## [What the task requires]
Return only the lines from the top of the data down to the one that holds "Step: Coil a", both included, without any pictures.

•••

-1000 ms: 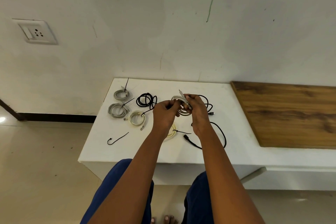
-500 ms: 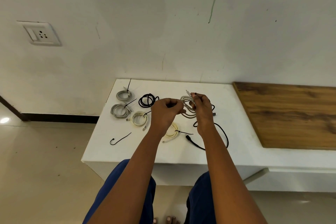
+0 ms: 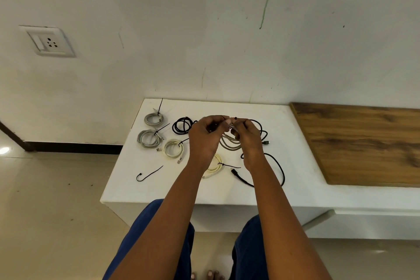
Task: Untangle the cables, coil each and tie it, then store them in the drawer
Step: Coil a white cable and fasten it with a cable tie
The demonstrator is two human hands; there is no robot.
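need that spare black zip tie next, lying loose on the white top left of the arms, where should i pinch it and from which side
Probably pinch the loose black zip tie at its straight middle, coming from above with finger and thumb across its length. It lies flat on the white cabinet top, apart from the tied coils, one end hooked, so the straight run looks easiest. Both hands are busy with the grey cable.

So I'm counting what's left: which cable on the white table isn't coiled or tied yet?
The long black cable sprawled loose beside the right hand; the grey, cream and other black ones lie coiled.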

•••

## [Answer to the problem]
-1000 ms: 
-500 ms: 
+0 ms: 
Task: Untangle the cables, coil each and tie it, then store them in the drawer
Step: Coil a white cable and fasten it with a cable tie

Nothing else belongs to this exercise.